Training, testing, evaluation codes for learning aftershock location patterns

Note that python codes are written using Python 2.7 and Keras (https://keras.io/) with Theano as a backend. As Theano is currently being phased out of Keras, future projects will use Python 3 and Keras with TensorFlow.

Brief description of scripts/functions

BuildTrainingTestingData.py: Script to build the training and testing data sets. When run, creates the new testing/training data sets “Testing_Tmp.h5” and “Training_Tmp.h5.”

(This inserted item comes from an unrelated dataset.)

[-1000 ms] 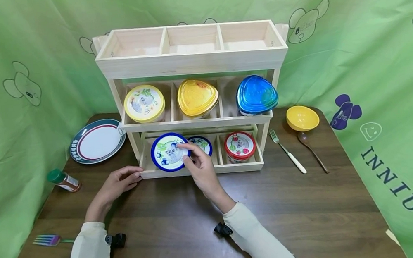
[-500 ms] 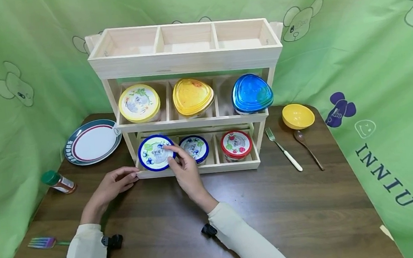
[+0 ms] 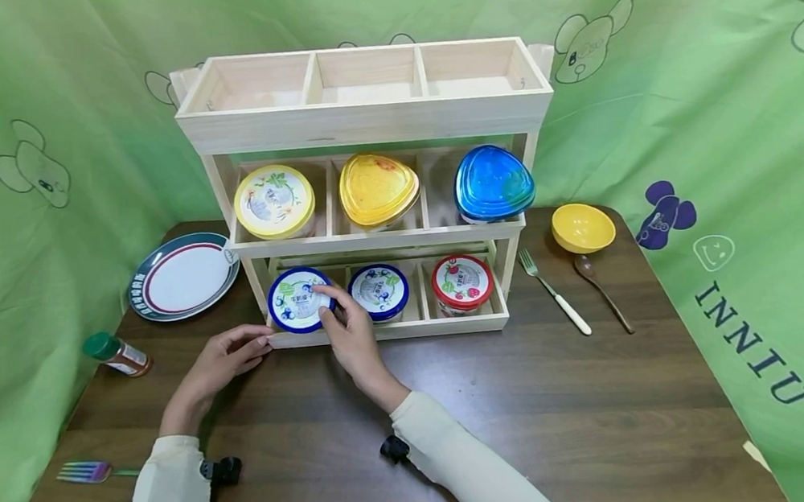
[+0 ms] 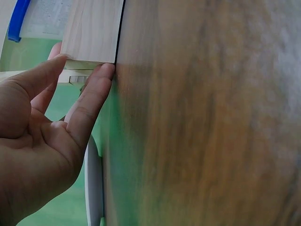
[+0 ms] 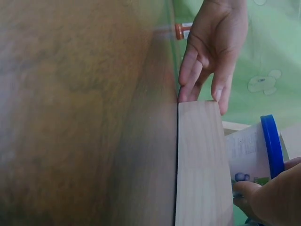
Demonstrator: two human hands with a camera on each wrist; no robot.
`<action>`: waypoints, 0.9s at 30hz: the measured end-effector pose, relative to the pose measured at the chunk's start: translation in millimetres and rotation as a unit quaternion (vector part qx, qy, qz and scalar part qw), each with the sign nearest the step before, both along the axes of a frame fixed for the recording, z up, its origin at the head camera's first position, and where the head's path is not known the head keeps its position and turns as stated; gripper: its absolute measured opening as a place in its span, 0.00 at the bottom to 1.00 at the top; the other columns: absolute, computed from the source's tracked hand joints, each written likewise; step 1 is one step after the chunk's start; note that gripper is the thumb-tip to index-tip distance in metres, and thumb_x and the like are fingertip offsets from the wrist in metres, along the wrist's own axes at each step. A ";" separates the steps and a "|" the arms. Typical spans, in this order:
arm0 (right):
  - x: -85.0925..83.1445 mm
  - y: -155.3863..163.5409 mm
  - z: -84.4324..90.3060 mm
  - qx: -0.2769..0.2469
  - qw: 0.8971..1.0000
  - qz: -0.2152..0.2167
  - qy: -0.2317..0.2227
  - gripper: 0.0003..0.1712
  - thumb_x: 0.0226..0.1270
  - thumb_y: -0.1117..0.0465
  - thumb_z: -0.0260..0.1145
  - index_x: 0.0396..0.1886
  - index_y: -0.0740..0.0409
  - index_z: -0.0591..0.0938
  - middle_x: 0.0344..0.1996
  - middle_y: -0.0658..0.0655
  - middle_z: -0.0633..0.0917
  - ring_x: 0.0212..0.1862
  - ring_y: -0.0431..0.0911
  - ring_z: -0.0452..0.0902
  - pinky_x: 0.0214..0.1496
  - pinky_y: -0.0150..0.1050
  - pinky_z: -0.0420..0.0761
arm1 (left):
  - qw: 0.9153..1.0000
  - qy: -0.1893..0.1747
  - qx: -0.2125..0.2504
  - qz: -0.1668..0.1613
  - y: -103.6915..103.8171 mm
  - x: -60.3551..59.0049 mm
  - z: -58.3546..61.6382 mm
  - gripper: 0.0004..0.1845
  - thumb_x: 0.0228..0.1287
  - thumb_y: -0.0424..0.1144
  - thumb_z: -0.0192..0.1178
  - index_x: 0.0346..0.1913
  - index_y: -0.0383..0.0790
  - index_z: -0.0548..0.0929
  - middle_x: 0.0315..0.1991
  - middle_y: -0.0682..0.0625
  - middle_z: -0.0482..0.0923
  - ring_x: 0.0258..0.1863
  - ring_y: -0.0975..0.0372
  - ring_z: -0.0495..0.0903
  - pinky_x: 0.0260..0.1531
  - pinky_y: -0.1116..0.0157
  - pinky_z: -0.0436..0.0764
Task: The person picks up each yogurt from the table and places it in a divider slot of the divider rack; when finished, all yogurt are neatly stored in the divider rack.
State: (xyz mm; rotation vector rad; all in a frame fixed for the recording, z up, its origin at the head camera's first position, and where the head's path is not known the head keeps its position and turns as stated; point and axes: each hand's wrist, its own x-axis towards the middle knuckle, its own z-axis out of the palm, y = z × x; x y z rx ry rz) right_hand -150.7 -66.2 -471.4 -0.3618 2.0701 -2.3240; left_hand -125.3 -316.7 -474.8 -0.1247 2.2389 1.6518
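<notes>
A round tub with a blue-rimmed lid sits tilted in the bottom-left compartment of the three-tier wooden shelf. My right hand grips the tub at its right side, fingers on the lid. In the right wrist view the same tub shows behind the shelf's front board. My left hand rests on the table with straight fingers touching the shelf's front-left corner. In the left wrist view its fingertips press against the board.
The shelf also holds a small blue-lidded tub, a red-lidded tub, a yellow round tub and two triangular boxes. A plate, a spice bottle and a fork lie left; a bowl, fork and spoon lie right.
My right hand has carried the blue-lidded tub left and back into the bottom-left compartment, uncovering the small blue tub. The left hand has stayed at the shelf's corner.
</notes>
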 end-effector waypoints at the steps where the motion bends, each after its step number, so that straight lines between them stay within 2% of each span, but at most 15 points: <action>1: -0.3 -0.5 0.1 0.005 1.000 -0.001 -0.004 0.22 0.81 0.73 0.60 0.68 0.59 0.85 0.76 0.59 0.77 0.76 0.49 0.72 0.76 0.44 0.77 | 1.000 0.001 0.000 -0.001 0.1 -0.1 0.1 0.21 0.88 0.39 0.53 0.73 0.29 0.77 0.73 0.30 0.73 0.64 0.52 0.83 0.63 0.55 0.84; 4: -2.2 -1.0 0.5 0.037 0.999 0.002 -0.003 0.22 0.81 0.72 0.61 0.69 0.58 0.84 0.74 0.58 0.79 0.75 0.49 0.73 0.77 0.47 0.75 | 1.000 0.004 0.001 -0.003 0.5 -0.3 0.6 0.22 0.88 0.39 0.53 0.73 0.28 0.76 0.73 0.30 0.73 0.64 0.53 0.83 0.64 0.55 0.84; 6: -3.5 -0.6 1.2 0.075 0.997 0.012 0.004 0.23 0.81 0.70 0.62 0.72 0.58 0.82 0.76 0.59 0.77 0.78 0.52 0.70 0.80 0.47 0.71 | 1.000 0.005 0.000 -0.002 0.9 -0.4 0.8 0.22 0.88 0.39 0.53 0.73 0.28 0.76 0.73 0.30 0.73 0.63 0.54 0.84 0.64 0.55 0.84; 8: -3.9 0.6 1.9 0.115 0.993 0.027 0.006 0.25 0.81 0.67 0.64 0.75 0.57 0.80 0.80 0.63 0.71 0.81 0.55 0.65 0.81 0.46 0.70 | 1.000 0.005 0.000 0.000 1.2 -0.4 0.6 0.22 0.88 0.39 0.53 0.73 0.28 0.77 0.72 0.31 0.73 0.63 0.56 0.84 0.64 0.55 0.84; 12: -1.4 4.5 2.8 0.161 0.985 0.064 -0.001 0.30 0.82 0.65 0.65 0.80 0.55 0.75 0.85 0.72 0.55 0.82 0.62 0.60 0.74 0.42 0.78 | 1.000 0.004 0.003 0.002 1.9 -0.6 -0.7 0.21 0.88 0.38 0.54 0.72 0.28 0.77 0.72 0.31 0.74 0.62 0.59 0.84 0.64 0.55 0.84; 14: 1.3 7.0 3.2 0.169 0.983 0.075 0.001 0.33 0.82 0.64 0.66 0.82 0.55 0.72 0.86 0.74 0.48 0.81 0.64 0.61 0.73 0.42 0.78 | 1.000 0.005 0.005 0.000 1.8 -0.6 -1.0 0.21 0.88 0.38 0.54 0.73 0.28 0.77 0.72 0.32 0.74 0.61 0.61 0.84 0.64 0.55 0.84; 17: 6.3 11.4 3.1 0.174 0.982 0.076 0.015 0.34 0.81 0.64 0.66 0.83 0.56 0.71 0.86 0.74 0.46 0.74 0.63 0.73 0.72 0.44 0.81 | 1.000 0.006 0.009 0.000 2.5 -2.2 -1.0 0.21 0.88 0.38 0.54 0.73 0.28 0.77 0.71 0.33 0.75 0.60 0.62 0.84 0.64 0.56 0.84; 18: 8.0 13.1 2.8 0.175 0.982 0.075 0.019 0.34 0.81 0.64 0.66 0.83 0.56 0.71 0.86 0.73 0.46 0.73 0.63 0.73 0.72 0.44 0.81 | 1.000 0.007 0.010 0.000 2.9 -2.8 -1.1 0.21 0.88 0.38 0.55 0.73 0.28 0.77 0.71 0.33 0.75 0.60 0.63 0.84 0.63 0.56 0.84; 21: 13.6 18.2 2.0 0.166 0.983 0.079 0.017 0.32 0.81 0.65 0.65 0.82 0.57 0.73 0.87 0.71 0.47 0.75 0.62 0.72 0.72 0.43 0.81 | 1.000 0.007 0.012 0.000 4.0 -4.0 -0.8 0.21 0.88 0.38 0.55 0.73 0.28 0.77 0.71 0.33 0.74 0.60 0.63 0.84 0.63 0.56 0.84; 24: 19.0 23.1 2.1 0.156 0.984 0.087 0.011 0.29 0.82 0.64 0.64 0.79 0.57 0.76 0.87 0.68 0.49 0.82 0.60 0.61 0.73 0.41 0.79 | 1.000 0.006 0.009 -0.002 4.1 -4.4 0.3 0.21 0.88 0.38 0.54 0.73 0.28 0.77 0.72 0.32 0.73 0.60 0.63 0.83 0.63 0.56 0.84; 27: 25.0 31.9 8.6 0.151 0.984 0.097 0.009 0.28 0.83 0.62 0.65 0.78 0.56 0.77 0.88 0.65 0.51 0.82 0.57 0.61 0.73 0.42 0.79 | 1.000 0.008 0.003 -0.002 3.6 -3.9 1.4 0.21 0.88 0.38 0.54 0.72 0.28 0.77 0.72 0.30 0.73 0.59 0.64 0.83 0.63 0.56 0.85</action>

TrainModel.py: Script to read in training data and train the neural network.

modelfunctions.py: Assorted functions for reading and writing CSV and HDF files, creating and training the neural network, etc.

EvalModel.py: Evaluate the trained network on the testing data.

Calculate_ROC_and_AUC_NN.py: Script to calculate and save (for later plotting) the ROC curves and associated AUC values associated with the neural network model for each slip distribution in the testing data set. Saves these quantities to “AllROC_NN.pkl.”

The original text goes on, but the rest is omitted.